While Kleefisch said she believes Biden won Wisconsin last year, she said she supports investigations into the November 2020 vote.
“I think we need to do whatever it takes to make sure Wisconsinites do not feel disenfranchised,” Kleefisch said. “I know that there are people who are capable who are doing those investigations right now. I think they are capable of doing a full forensic audit, which is what I’m told they’re doing and we need to get to the bottom of it.”
Also on the show, Lt. Gov and U.S. Senate candidate Mandela Barnes defended Biden’s vaccine mandate.
“This isn’t anything new. People have had to get vaccines to go to school, to join the military, this isn’t a new development,” Barnes said. “It’s astonishing how we act like we don’t require vaccines in general for people to participate in many segments of life.”
Barnes cited climate change and healthcare as priorities should he be elected.
“Unfortunately we run into a lot of roadblocks with the Legislature and we know we need federal help to be as bold as we want to be in addressing the climate crisis,” Barnes said. “When Republicans block expansion of Badgercare in the state we know the answer to that is a more universal form of healthcare from the federal government.”

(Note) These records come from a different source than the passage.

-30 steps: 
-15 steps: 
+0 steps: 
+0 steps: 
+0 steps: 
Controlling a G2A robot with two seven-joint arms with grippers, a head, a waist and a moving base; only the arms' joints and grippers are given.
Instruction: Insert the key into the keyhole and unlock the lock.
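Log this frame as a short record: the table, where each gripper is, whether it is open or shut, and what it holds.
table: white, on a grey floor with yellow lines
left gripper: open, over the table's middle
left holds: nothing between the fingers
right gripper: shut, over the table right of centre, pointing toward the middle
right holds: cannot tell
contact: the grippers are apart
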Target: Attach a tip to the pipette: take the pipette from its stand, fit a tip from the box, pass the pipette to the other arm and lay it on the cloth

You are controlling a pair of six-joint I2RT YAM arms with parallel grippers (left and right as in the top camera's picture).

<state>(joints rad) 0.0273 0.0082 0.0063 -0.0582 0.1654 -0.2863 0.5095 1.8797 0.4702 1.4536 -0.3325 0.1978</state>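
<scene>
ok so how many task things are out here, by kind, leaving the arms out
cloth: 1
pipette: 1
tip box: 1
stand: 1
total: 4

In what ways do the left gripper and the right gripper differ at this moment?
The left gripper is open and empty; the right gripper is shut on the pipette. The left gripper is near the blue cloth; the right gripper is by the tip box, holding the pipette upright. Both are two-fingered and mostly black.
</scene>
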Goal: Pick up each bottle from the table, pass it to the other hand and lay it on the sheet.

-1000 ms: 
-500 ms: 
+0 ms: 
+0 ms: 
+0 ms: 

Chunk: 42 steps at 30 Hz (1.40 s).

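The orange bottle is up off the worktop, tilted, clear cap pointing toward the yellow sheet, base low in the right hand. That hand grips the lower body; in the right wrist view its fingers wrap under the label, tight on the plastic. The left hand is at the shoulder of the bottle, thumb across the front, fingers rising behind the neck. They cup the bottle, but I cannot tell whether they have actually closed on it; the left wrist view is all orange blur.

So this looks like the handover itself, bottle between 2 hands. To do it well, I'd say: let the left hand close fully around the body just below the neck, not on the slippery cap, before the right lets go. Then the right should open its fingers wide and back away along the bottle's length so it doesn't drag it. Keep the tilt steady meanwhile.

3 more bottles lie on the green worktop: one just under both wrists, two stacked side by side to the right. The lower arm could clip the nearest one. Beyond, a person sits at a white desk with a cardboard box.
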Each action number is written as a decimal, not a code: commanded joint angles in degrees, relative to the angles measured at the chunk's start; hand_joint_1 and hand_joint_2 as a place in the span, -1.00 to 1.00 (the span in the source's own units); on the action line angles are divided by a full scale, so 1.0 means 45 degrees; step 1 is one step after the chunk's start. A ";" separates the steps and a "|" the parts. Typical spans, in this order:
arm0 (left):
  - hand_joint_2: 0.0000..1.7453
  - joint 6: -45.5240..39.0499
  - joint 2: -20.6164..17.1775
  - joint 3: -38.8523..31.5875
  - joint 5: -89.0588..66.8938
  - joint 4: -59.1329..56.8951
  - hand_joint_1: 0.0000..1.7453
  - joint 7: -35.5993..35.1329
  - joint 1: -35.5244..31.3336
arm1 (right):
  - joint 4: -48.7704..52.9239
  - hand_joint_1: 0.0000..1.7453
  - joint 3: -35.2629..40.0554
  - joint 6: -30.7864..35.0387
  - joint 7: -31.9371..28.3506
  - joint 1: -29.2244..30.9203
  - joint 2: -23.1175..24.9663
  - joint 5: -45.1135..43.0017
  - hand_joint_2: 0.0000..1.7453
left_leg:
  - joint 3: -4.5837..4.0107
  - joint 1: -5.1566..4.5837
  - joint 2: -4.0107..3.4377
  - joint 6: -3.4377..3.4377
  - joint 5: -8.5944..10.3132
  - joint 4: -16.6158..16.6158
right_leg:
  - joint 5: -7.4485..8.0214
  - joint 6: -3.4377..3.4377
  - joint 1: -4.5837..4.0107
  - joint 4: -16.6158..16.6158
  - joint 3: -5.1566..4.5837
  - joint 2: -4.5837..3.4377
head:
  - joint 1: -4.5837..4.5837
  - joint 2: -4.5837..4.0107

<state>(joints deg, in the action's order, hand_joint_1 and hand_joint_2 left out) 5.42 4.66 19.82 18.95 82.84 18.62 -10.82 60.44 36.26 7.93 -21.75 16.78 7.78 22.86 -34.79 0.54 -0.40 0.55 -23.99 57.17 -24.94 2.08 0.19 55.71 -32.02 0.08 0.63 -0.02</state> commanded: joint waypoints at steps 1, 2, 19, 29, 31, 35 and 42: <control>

Barnes left it to Milwaukee Ald. Chantia Lewis about how to proceed with her U.S. Senate campaign as she faces felony fraud charges. Prosecutors say she defrauded the city and her campaign of more than $21,000. Her attorneys say a crime didn’t occur.
“I will let her figure that one out,” Barnes said. “I will let her make the best choice about her campaign.”
Milwaukee County Sheriff Earnell Lucas said on the program should he be elected Milwaukee mayor, he would focus on the city’s finances, crime and public health.
“There’s a number of issues staring Milwaukee in the face,” Lucas said, citing the city’s pension issues, revenue challenges, crime, lead poisoning in children and seniors’ access to health care. “I want to be the person who can bring all sides together.”
The Biden administration nominated Mayor Tom Barrett as ambassador to Luxembourg.
If confirmed, Barrett would step down as mayor and Common Council President Cavalier Johnson would become acting mayor. Then there would be a special election.